> **PROBLEM REQUIREMENTS**:
Wherever a line of the data contains "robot", copy that line.

PROVIDED RECORDS Start Marker

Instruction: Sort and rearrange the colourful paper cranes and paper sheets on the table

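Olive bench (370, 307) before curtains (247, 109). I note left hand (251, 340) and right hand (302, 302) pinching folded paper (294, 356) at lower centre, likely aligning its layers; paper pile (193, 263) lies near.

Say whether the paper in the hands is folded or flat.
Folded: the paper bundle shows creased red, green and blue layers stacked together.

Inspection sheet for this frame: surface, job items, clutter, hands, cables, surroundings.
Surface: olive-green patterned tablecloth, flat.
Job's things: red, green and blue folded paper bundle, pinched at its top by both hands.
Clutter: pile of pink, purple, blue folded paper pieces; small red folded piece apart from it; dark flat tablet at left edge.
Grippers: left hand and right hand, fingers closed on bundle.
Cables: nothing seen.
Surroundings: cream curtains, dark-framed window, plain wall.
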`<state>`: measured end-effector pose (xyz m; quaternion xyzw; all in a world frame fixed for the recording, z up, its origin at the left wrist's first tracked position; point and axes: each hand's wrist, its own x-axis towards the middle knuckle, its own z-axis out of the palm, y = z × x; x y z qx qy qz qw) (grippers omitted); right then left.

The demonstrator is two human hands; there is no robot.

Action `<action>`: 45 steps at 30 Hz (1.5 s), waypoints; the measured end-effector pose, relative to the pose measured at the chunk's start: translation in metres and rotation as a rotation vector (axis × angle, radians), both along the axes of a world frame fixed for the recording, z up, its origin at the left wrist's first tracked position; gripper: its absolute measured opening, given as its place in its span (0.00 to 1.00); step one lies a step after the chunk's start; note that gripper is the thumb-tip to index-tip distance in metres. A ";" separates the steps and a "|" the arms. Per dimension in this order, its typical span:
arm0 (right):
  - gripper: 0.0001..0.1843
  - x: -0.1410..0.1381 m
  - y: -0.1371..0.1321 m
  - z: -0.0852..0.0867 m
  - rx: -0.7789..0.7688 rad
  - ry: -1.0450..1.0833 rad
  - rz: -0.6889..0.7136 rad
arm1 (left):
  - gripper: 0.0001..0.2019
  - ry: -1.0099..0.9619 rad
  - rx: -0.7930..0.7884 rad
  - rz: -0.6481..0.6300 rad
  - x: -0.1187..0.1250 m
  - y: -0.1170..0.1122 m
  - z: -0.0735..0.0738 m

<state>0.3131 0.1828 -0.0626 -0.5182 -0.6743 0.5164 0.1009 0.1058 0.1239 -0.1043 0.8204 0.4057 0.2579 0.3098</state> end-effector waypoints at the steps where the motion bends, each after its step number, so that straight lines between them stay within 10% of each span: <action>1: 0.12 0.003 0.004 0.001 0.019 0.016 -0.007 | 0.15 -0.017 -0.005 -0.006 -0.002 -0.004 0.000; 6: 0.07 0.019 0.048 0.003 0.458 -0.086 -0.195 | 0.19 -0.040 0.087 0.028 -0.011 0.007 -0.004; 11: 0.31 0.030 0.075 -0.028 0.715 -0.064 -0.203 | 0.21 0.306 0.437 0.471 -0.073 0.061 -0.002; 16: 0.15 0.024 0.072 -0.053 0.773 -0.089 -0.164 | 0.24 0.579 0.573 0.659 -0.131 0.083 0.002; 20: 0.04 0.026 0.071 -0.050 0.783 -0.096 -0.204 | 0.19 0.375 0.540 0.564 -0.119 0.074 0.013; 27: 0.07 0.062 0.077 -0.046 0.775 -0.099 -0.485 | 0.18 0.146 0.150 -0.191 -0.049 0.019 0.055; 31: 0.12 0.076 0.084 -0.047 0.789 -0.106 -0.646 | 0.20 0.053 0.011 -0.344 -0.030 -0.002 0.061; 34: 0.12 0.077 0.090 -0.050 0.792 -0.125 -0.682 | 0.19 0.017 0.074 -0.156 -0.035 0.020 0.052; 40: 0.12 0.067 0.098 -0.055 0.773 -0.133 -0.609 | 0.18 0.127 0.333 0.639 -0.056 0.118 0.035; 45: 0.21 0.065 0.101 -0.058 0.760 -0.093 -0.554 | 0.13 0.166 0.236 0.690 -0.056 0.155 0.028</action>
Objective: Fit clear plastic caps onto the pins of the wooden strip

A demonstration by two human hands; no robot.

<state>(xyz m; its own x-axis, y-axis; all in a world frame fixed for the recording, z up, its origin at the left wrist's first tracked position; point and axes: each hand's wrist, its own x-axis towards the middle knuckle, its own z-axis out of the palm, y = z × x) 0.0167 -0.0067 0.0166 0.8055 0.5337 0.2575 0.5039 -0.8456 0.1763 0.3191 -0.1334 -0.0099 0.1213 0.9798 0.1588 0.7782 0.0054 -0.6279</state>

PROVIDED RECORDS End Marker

> **TASK RESPONSE**:
The demonstrator is two human hands; there is no robot.
A demonstration by two human hands; no robot.

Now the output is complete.